Kerri Maniscalco construiu um livro bastante fluído e leve, embora o tema base não seja nem um pouco. Ele, inclusive, nos deixa com vontade de estudar mais sobre a história do caso Jack, o Estripador tão profundamente quanto a autora fez para escrever Rastro de Sangue. Sua pesquisa foi bem embasada, sem deixar a história chata, muito pelo contrário. Maniscalco soube driblar o excesso de horrores sem prejudicar a narrativa, adicionando nas doses certas questões como amor, família, hábitos culturais, entre outros mais que enriquecem o livro.
Se Aubrey Rose foi uma protagonista de primeira, o resto deles não ficam muito para trás. Os irmãos Wadsworth, pai e tio dela, são excêntricos à sua maneira, mas ambos geniais na sua área. Seu irmão é a cola da família após a morte da mãe e oscila bem entre a camaradagem e a proteção para com a irmã. Sua tia Amelia e sua prima Liza adicionam um toque de comédia e amizade respectivamente – gostaria muito de ver mais Liza nos próximos capítulos da vida de Aubrey Rose. E, claro, como não comentar Thomas Cresswell, o resultado da óbvia inspiração da autora em Sherlock Holmes.
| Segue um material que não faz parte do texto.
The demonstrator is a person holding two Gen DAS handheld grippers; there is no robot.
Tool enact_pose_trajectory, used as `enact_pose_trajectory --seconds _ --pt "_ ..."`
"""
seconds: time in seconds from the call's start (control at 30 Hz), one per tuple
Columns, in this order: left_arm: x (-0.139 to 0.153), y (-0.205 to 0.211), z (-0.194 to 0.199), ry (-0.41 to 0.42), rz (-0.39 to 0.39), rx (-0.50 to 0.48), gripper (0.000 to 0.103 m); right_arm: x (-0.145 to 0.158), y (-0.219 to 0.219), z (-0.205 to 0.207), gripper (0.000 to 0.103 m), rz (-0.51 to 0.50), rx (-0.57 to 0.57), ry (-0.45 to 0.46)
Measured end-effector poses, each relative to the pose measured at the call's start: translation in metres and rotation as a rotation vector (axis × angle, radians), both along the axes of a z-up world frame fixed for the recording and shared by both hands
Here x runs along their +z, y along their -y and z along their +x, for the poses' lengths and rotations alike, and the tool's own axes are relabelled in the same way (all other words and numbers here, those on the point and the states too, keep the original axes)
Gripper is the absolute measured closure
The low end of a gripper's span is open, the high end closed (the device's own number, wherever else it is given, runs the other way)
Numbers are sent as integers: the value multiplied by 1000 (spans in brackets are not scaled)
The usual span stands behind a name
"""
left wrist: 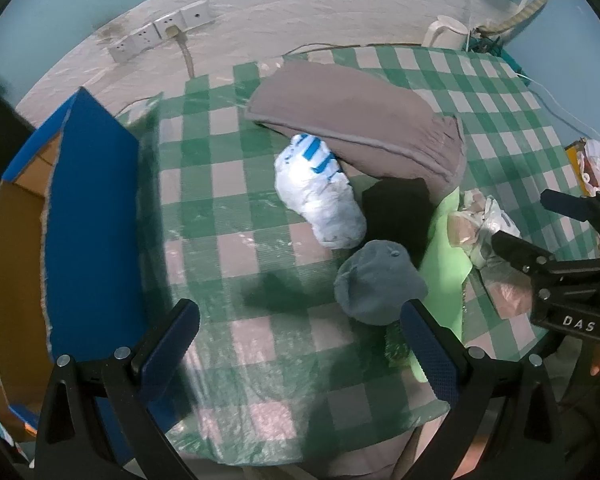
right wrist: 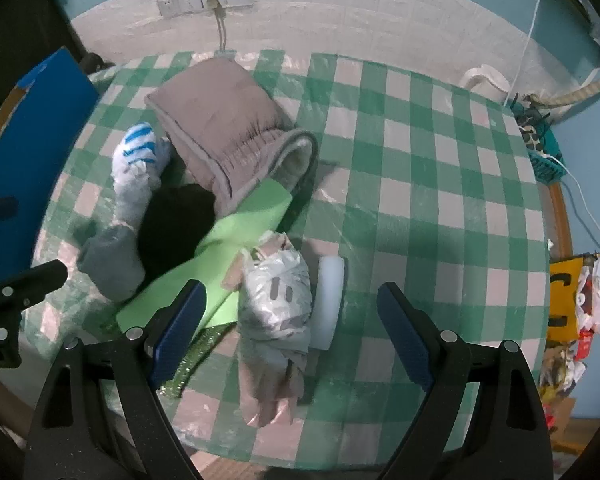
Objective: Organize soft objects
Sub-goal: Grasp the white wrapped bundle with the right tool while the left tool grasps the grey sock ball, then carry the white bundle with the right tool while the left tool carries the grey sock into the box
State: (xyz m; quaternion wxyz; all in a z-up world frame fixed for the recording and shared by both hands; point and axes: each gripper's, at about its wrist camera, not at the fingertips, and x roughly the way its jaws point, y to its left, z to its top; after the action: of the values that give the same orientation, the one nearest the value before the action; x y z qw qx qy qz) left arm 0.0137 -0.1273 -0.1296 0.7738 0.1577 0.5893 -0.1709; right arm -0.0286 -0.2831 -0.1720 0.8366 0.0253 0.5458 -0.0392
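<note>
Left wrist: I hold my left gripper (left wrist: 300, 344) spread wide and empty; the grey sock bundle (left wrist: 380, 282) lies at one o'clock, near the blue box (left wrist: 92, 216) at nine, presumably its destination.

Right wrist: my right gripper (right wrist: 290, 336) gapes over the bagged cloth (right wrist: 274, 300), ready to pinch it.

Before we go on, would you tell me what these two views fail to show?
- Cardboard box interior: left wrist view, hidden by its blue flap.
- Black item: both views, too dark to identify.
- Clutter at the right edge: right wrist view, cut off and small.
</note>
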Motion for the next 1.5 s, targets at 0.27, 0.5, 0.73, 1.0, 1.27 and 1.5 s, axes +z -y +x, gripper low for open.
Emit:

O notório e ultrafamoso detetive criado por Arthur Conan Doyle e sua atmosfera estão muito presentes em Rastro de Sangue e se constituem na segunda ‘celebridade’ marcante da época. Somada a Jack, talvez as mais conhecidas do final daquele século. Deixar de inseri-lo na história de alguma forma seria bem ruim, mas inseri-lo demais também não ficaria bom. Que bom, então, que a autora soube ministrar essa reação química com destreza e conseguiu eliminar uma das coisas que mais desgosto das histórias de Holmes (sorry, apesar de gostar da série e filmes, os livros não me descem): o sentimento de confusão que se segue durante todos os casos enquanto Watson se vê perdido, até que Holmes o desvenda e depois explica como. Gostei de ver como pista após pista foi descoberta, ver como o cérebro de Aubrey Rose e Thomas funcionaram nessa parceria de sucesso.
A edição
Publicada pela DarkSide Books, sob a maravilhosa linha para autoras DarkLove, Rastro de Sangue: Jack, o Estripador veio com um design poderoso e totalmente condizente ao estilo da época, mas sem modificações extremas para a arte da capa. Muita gente se incomoda com pessoas em capas de livros, mas este prova que quando feito com bom gosto não é algo ruim.
A saga de Aubrey Rose e seu fiel escudeiro Thomas pode ser lida como livro único. Os ganchos para outras aventuras são pequenos, apenas portas entreabertas, enquanto o crime se resolve nas páginas que o volume se propõe. E, olha, que resolução. É possível ficar surpresa e achar previsível ao mesmo tempo? Pois foi bem isso o que aconteceu. O final do mistério se apresentou confirmando uma suspeita minha, mas um detalhe conferiu originalidade a previsibilidade. Deixou tudo mais interessante.
Rastro de Sangue: Jack, o Estripador é um livro mais que recomendado, especialmente para aqueles que, como eu, gostam de ler um pouco de tudo. Abra as páginas e se entregue a esse thriller, romance histórico, suspense, policial… Ah, se entregue a Aubrey Rose e os mistérios que a envolvem.